To pull our user data from Firebase, we’ll use the Firebase admin SDK for Python. We can use the same service account credentials, as long as we permission that service account user for our Firebase data as well. The Firebase connection looks like this:


def init_firebase()
    try:
        firebase_admin.initialize_app(
            credential=firebase_admin.credentials.Certificate(
                json.loads(nt.get_secret("service account json"))
            )
        )
    except ValueError:  # firebase.init_app throws ValueError if it's called twice
        pass




def get_firebase_users():
    init_firebase()
    return [
        (
            u.uid,
            u.display_name,
            u.email,
        )
        for u in list_users().iterate_all()
    ]:

We can use this to pull in Firebase data:

No alt text provided for this image
A spreadsheet function to pull users from Firebase

We now have the UIDs of the users in the waitlist, and the names/emails of those users from Firebase. Last on our list of data to pull is Calendly events.

Querying Calendly’s API

Calendly is wonderfully useful for scheduling events with people you don’t typically share a calendar with. As it turns out, they also have a very useful API! Unlike the Cloud SQL and Firebase connections above, we don’t have any special SDKs/packages to install: Calendly’s API is simple REST:


CALENDLY_ORG = "[uuid of our Calendly organization]"

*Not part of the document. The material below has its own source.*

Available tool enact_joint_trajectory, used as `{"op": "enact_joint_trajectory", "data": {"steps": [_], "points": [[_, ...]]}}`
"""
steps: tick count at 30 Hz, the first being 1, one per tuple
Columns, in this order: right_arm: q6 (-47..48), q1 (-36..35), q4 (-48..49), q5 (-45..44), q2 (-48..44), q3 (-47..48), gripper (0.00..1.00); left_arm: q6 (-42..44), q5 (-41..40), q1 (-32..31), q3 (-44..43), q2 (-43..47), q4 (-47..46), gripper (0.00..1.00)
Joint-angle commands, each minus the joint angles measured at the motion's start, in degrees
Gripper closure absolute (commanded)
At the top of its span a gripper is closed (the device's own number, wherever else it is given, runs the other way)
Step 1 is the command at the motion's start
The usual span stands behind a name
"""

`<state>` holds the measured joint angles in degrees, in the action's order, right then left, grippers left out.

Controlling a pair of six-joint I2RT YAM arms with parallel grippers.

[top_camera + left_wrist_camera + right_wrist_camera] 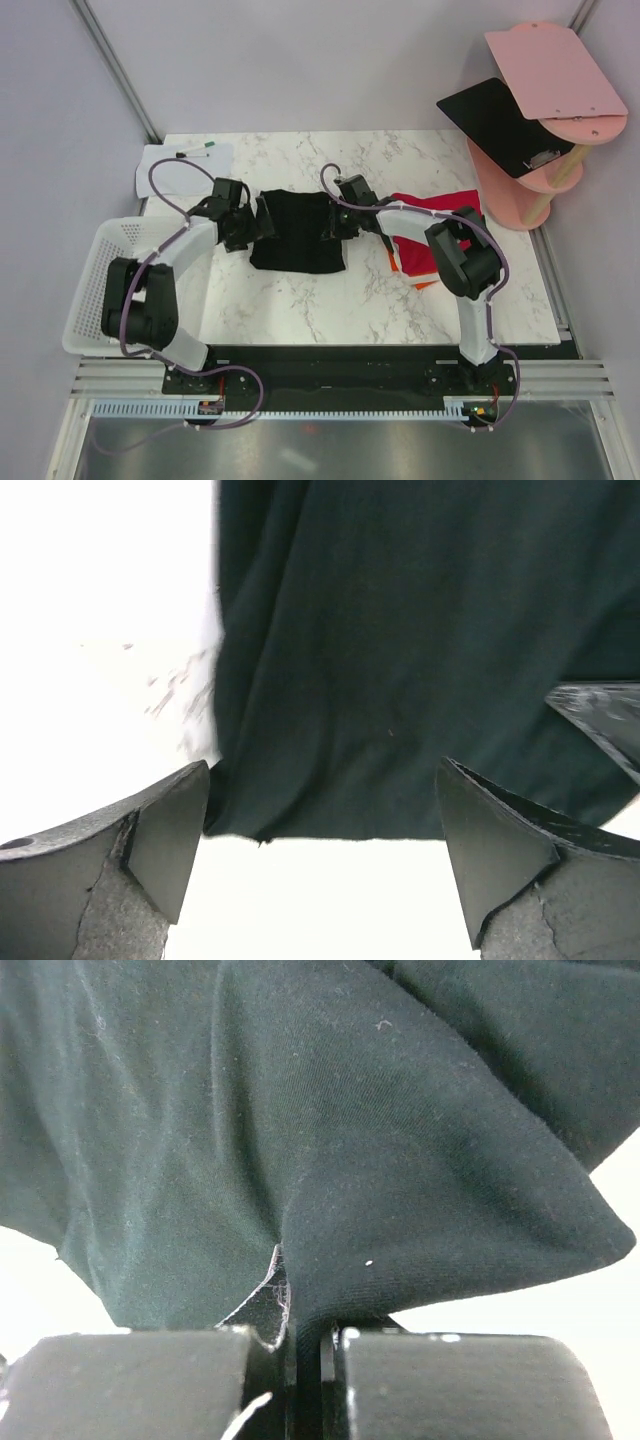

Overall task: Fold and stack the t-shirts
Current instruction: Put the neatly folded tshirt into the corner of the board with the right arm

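Black t-shirt [298,232] lying mid-way across marble tabletop [300,305], red folded shirt [432,222] just to its right (partly under the right arm), left gripper [320,810] spread wide at the black hem, holding nothing, right gripper [305,1335] pinched tight on a bunched black fold.

T-shirt [298,238] between left gripper [258,222] and right gripper [332,225]; folded shirts [435,206] right, perhaps touching it.

Centre: black t-shirt [297,232], blocks passage.
Near strip: bare table [330,310], passable.
Far strip: bare marble, passable.
Right: folded red t-shirts [455,207], obstacle.
Left edge: white basket [95,270].
Far-left corner: paper sheet [160,155], marker [195,152].
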<state>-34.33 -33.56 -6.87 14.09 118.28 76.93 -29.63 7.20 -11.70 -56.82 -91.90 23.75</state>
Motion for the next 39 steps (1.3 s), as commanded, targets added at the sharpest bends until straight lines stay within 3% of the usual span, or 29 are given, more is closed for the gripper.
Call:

def get_calendly_api(endpoint, **params):
    token = nt.get_secret("calendly token")
    return requests.get(
        f"https://api.calendly.com{endpoint}",
        headers={
            "Authorization": f"Bearer {token}",
            "Content-Type": "application/json",
        },
        params=params,
    ).json()




def get_calendly_events():
    events = get_calendly(
        "/scheduled_events",
        organization=CALENDLY_ORG,
        min_start_time=utc_now_iso(),
    )
    res = []
    for event in events["collection"]:
        uuid = event["uri"].split("/")[-1]
        attendees = get_calendly(f"/scheduled_events/{uuid}/invitees")["collection"]
        assert len(attendees) == 1
        attendee = attendees[0]
        start_date = datetime.datetime.fromisoformat(event["start_time"][:-1])
        res.append((attendee["email"], attendee["name"], start_date))

    return res

It looks a bit more complicated because we need to make two types of API calls: the first to get all future scheduled events, and the second to get the details about the event invitee (the person who booked time with us). Note the use of nt.get_secret() once again to access our Calendly API token. We can use this new function to update our sheet:

No alt text provided for this image
A spreadsheet function to pull events from Calendly

We now have all the data we need to track our waitlist and Calendly appointments in one spreadsheet. To put it all together in a single table, we could use a Python function or a simple VLOOKUP. I’ll leave that as an exercise to the reader 😉.

What’s next?

We’ve built our first mini-CRM in a Neptyne spreadsheet. As the needs of our workflows grow, adding a new data source or interactive elements is as simple as writing a bit of Python.